5 Must Do’s Before Writing an Offer in this Competitive Market (Coastal Housing Talk)

This market has changed a lot over the last couple years. Inventory is slim, and buyer demand is very high. This is creating multiple offer situations and bidding wars with many listings that come on the market. Follow these 5 steps to prepare and give yourself the best shot at getting your offer accepted.

1. Talk to a lender – get prequalified at the least. Better yet, get pre-approved. This will make less work for you and your lender down the road. And it will give you a very clear sense of your affordability, monthly payments, etc. You will also know the strongest offer you can comfortably make in a multiple offer situation.

2. Know the Inventory. Follow listings on a web portal - ask your agent for access to the MLS portal so you can follow listings in your price range. The more houses you see, the better informed your decision when writing an offer. Because these listings are selling fast, you’ll feel more comfortable and confident writing a quick offer if you’ve been keeping tabs on the market. You’ll also educate yourself on values. Some agents are drastically under-pricing listings (i.e. seller is facing imminent foreclosure), which will ultimately create a bidding war and the accepted offer will be well above the listed price. This can be disconcerting for buyers who don’t understand why a full asking price offer won’t get it done. If you follow the market and inventory, then you will know yourself when a listing is under-priced, over-priced, or correctly priced. Sites like Zillow and Trulia can be used to follow listings; however, they tend to not be 100% accurate. If you’re gonna use these sites, use them in conjunction with a MLS portal account to check accuracy of data.

3. Review the Purchase Contract even before finding a property to write an offer on - spend some time with your agent and review the contract because in many cases you will need to get an offer together quickly.

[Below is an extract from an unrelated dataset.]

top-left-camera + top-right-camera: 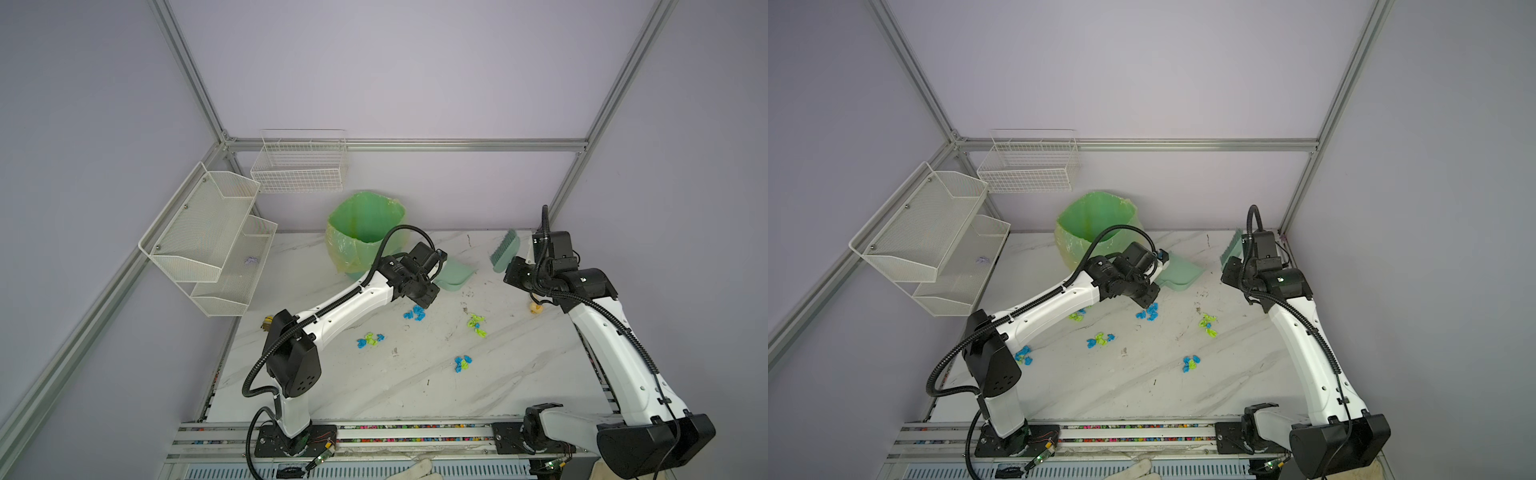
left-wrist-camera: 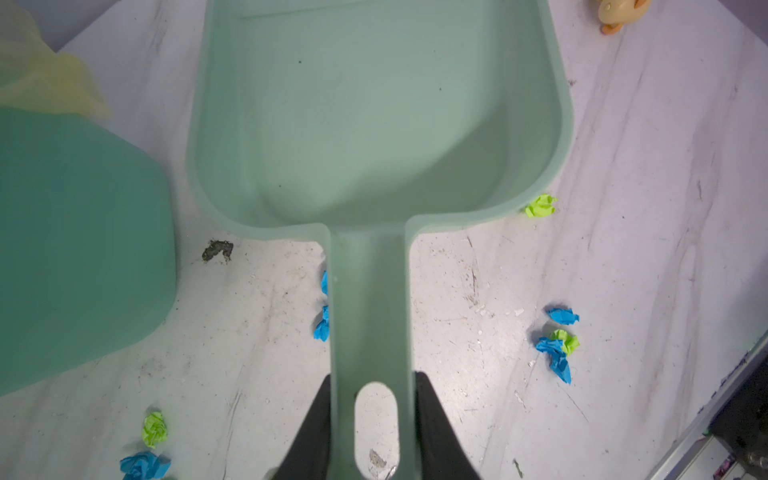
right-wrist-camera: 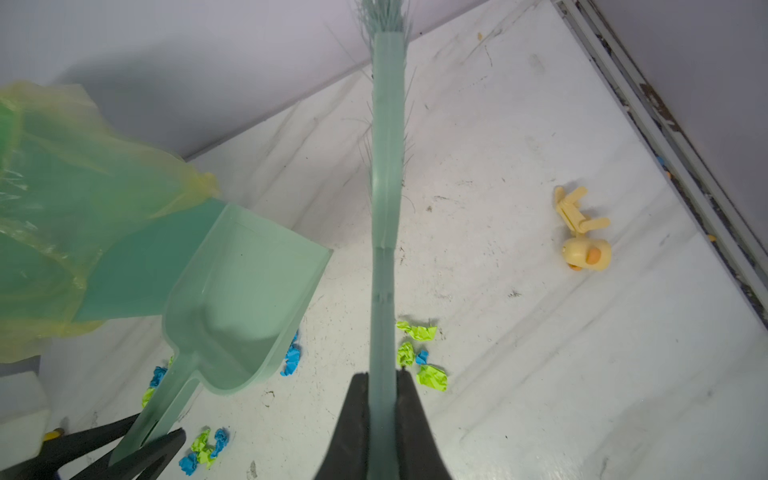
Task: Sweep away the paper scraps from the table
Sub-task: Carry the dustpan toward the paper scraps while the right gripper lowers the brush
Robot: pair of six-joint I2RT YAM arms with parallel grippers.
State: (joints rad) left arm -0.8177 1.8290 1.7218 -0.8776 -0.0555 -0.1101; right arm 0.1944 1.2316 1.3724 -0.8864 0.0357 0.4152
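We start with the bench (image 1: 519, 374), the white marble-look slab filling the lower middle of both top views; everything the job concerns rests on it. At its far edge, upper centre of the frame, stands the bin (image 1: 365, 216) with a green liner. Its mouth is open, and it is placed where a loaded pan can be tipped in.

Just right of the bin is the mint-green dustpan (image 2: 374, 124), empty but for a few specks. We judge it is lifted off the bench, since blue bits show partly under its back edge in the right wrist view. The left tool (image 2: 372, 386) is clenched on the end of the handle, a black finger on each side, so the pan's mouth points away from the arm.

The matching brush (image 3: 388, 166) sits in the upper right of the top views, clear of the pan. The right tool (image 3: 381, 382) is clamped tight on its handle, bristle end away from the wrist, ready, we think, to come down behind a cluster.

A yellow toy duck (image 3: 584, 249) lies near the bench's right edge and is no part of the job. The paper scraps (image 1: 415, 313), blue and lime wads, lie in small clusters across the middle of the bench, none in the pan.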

I’ve been with clients showing them property at 3 PM and find out the seller is reviewing offers at 5PM that evening. It’s much easier to stomach putting an offer together quickly if you’ve already familiarized yourself with a contract.

4. Don’t just focus on new listings - look at listings that have been sitting on the market, or that have just fallen out of escrow. You’ll eliminate the frenzy, and might be able to negotiate with a motivated seller.

5. Find out the details of the listing - who is the seller? how are they handling offers? what terms are they looking for? In a competitive situation, you will want to cater your offer to the seller’s preferences as much as you can, so they look at your offer more favorably than the others.